I found this in my archives and thought I'd share it here. It's timely for me, as I find myself in between once again. It's not my first time, and I'm fairly certain it won't be the last....

Sometimes, to get from where we are to where we are going, we have to be willing to be in-between.

Once of the hardest parts of recovery is the concept of letting go of what is old and familiar, but what we don't want; and being willing to stand with our hands empty while we wait for God to fill them.

This may apply to feelings. We may have been full of hurt and anger. In some ways, these feelings may have become comfortable feelings. When we finally face and relinquish our grief, we may feel empty for a time. We are in-between pain and the joy of serenity and acceptance.

Being in-between can apply to relationships. To prepare ourselves for the new, we need first to let go of the old. This can be frightening. We may feel empty and lost for a time. We may feel all alone, wondering what is wrong with us for letting go of the proverbial bird-in-hand, when there is nothing in the bush.

Being in-between can apply to many areas of our life and recovery. We can be in between jobs, careers, homes or goals. We can be in between behaviors as we let go of the old and are not certain what we will replace it with. This can apply to behaviors that have protected and served us well all of our life, such as caretaking and controlling.
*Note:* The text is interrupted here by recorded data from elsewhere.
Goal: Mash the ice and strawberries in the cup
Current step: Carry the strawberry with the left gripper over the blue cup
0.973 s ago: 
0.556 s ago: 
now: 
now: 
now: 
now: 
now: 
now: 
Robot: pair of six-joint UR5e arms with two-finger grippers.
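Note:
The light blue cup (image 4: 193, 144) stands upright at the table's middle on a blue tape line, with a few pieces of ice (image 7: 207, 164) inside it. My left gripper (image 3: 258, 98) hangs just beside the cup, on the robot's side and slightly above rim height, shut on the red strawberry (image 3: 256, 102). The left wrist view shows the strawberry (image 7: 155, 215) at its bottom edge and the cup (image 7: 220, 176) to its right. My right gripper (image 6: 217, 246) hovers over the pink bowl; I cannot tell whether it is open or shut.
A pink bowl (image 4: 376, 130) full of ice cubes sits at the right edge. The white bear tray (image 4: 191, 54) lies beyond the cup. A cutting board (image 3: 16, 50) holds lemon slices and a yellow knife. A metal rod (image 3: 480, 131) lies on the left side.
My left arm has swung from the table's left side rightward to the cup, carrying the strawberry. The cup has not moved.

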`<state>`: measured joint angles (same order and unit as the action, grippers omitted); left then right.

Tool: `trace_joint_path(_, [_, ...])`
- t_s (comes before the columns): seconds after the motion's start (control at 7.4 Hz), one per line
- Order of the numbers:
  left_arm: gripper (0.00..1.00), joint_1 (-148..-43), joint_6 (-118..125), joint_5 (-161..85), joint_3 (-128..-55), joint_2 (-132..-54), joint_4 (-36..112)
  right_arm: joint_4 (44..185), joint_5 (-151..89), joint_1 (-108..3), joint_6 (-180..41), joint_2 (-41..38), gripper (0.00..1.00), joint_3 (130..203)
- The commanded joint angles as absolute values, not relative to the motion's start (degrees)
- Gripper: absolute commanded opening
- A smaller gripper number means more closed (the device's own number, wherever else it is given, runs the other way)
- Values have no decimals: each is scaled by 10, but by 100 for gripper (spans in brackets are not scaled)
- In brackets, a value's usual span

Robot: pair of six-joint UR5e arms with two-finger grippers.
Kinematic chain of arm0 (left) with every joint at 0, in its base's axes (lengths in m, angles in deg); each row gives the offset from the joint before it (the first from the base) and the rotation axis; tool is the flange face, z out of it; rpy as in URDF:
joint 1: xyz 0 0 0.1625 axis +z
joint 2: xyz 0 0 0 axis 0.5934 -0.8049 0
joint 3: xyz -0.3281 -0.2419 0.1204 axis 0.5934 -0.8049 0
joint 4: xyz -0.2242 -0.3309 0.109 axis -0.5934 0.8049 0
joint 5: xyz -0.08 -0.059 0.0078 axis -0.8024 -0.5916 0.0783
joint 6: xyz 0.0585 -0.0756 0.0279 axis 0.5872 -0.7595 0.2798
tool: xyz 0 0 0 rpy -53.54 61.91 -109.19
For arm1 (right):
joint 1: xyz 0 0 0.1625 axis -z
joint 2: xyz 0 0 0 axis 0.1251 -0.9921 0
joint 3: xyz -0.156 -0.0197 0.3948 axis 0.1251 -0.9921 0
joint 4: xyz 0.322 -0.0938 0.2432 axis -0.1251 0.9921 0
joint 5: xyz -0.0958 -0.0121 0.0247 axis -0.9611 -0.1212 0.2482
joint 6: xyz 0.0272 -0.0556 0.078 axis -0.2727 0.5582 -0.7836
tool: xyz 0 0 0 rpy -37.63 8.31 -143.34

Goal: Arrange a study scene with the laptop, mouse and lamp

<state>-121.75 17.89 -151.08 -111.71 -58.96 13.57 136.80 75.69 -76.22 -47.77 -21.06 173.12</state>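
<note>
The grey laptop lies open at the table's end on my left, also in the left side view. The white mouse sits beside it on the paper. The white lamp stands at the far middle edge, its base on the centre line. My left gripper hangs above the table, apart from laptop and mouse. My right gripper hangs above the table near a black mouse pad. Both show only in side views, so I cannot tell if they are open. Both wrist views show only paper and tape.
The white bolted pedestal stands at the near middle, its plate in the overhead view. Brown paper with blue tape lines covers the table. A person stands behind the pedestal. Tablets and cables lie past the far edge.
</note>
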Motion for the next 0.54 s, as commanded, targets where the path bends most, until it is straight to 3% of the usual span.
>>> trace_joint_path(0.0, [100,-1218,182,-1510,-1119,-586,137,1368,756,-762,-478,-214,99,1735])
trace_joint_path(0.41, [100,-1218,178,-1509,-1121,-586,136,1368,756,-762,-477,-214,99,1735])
We may have many feelings going on when we're in-between; spurts of grief about what we have let go of or lost, and feelings of anxiety, fear and apprehension about what's ahead. These are normal feelings for the in-between place. Accept them. Feel them. Release them.

Being in-between isn't fun, but it's necessary. It will not last forever. It may feel like we're standing still, but we're not. We're standing at the in-between place. It's how we get from here to there. It's not the destination.

We are moving forward, even when we're in-between.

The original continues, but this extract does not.